■ **TASK TO COMPLETE**
Print the full listing once more, exactly as given.

*** THE DATA ***

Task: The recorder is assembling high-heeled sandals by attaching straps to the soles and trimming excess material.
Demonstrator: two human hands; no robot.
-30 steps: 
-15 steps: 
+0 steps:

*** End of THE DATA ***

■ **WRITTEN RESPONSE**
Task: The recorder is assembling high-heeled sandals by attaching straps to the soles and trimming excess material.
Demonstrator: two human hands; no robot.
-30 steps: 
-15 steps: 
+0 steps:

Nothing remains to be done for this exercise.